■ What needs to be done: Scan the listing below and copy every line holding "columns".

■ Information supplied:
-.-.-

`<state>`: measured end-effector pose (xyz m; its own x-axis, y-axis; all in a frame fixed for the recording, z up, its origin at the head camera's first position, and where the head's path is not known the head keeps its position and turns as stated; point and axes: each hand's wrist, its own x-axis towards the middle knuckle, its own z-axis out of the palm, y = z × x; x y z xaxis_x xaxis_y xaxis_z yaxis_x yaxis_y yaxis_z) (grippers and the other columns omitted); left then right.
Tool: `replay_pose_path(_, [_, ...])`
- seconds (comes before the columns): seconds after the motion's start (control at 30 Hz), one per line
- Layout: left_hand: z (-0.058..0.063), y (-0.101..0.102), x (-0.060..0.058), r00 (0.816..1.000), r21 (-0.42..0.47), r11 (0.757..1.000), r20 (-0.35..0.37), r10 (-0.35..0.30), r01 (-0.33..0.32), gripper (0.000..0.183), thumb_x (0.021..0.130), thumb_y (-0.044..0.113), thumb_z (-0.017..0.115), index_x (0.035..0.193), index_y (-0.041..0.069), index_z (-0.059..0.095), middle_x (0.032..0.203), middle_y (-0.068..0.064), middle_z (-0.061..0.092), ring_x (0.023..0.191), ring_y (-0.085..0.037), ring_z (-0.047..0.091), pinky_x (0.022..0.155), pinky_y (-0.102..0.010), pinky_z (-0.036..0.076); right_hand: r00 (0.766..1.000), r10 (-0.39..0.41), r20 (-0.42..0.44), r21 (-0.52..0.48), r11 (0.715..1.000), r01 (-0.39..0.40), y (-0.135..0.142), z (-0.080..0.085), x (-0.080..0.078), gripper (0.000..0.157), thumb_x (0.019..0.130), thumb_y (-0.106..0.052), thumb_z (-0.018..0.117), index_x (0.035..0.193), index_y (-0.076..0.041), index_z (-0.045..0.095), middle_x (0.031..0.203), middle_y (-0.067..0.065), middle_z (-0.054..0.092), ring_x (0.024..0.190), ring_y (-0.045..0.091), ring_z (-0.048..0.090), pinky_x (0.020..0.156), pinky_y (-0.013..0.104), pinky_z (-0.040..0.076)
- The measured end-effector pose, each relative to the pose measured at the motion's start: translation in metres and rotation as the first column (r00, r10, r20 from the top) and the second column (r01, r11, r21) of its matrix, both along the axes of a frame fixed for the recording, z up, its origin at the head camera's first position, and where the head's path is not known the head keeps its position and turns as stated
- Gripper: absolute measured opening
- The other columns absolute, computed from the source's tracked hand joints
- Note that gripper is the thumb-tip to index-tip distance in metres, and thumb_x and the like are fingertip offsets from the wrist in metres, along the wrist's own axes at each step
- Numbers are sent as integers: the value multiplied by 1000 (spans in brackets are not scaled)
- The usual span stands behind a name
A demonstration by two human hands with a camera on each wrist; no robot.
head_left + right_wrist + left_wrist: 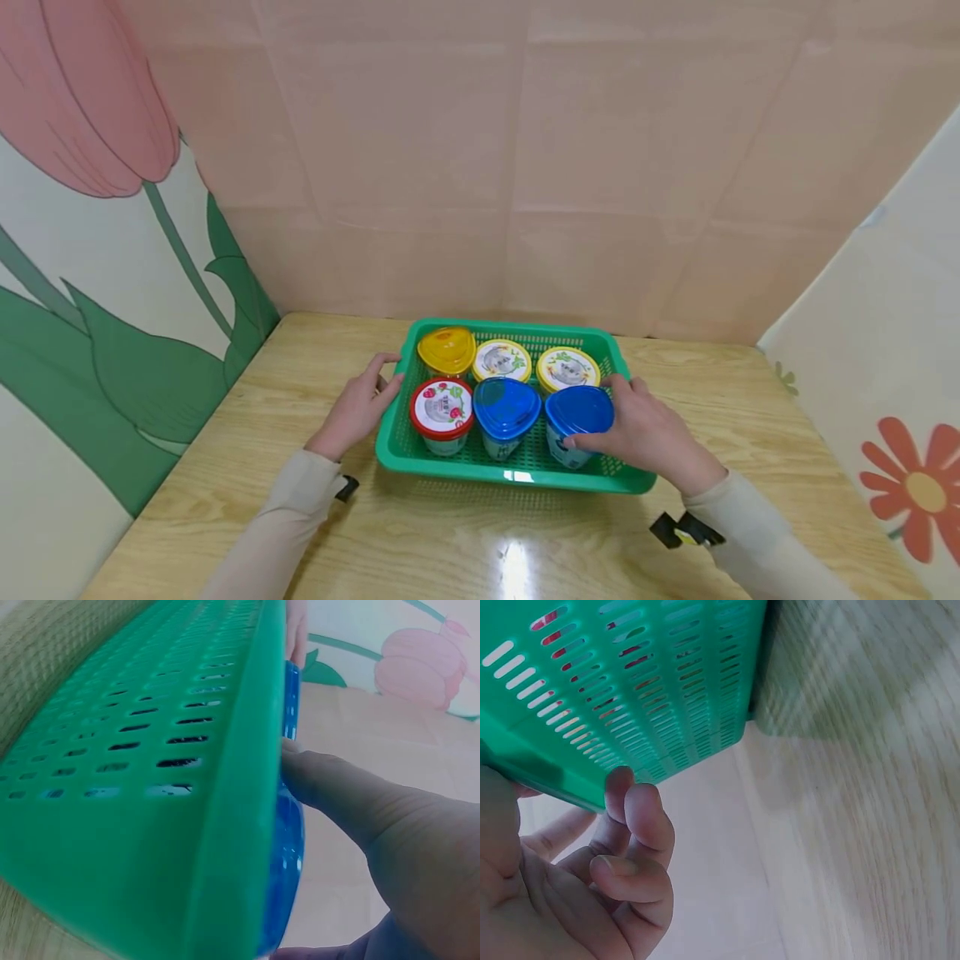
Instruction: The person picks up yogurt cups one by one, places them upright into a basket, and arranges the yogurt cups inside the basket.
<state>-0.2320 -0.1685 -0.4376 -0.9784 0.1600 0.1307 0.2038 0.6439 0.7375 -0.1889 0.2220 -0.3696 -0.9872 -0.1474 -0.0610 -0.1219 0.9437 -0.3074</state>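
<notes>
A green slotted plastic basket [480,473] holds several lidded cups in two rows. My left hand [358,412] grips its left rim, thumb over the top and fingers bent below the rim in the left wrist view. At the front right corner inside, my right hand [648,429] holds a blue-lidded cup [579,408] between thumb and fingers. Beside that cup stands another blue-lidded cup [507,408], then a red-rimmed cup [442,410]. Behind are a yellow-lidded cup [447,350] and two white-topped cups with yellow rims, one in the middle [502,361] and one at right [568,369].
The basket sits on a wood-grain table [420,542]. A beige sheet [517,167] hangs along the table's back edge. Side panels carry a painted tulip [97,92] on the left and a red flower [924,492] on the right.
</notes>
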Motion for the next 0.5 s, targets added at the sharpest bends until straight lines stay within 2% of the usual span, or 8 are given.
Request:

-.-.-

■ Task solution:
`<state>`: measured end-effector pose (xyz m; its own x-axis, y-axis; all in a frame fixed for the recording, z up, its origin at the head camera's first position, and where the head's path is not known the head keeps its position and turns as stated; point and axes: each hand's wrist, its own x-axis towards the middle knuckle, its own z-axis out of the palm, y = z × x; x y z xaxis_x xaxis_y xaxis_z yaxis_x yaxis_y yaxis_z) (grippers and the other columns omitted); left then right.
- seconds (comes before the columns): seconds after the motion's start (control at 30 Hz), one per line
- The other columns absolute, computed from the source's tracked hand joints

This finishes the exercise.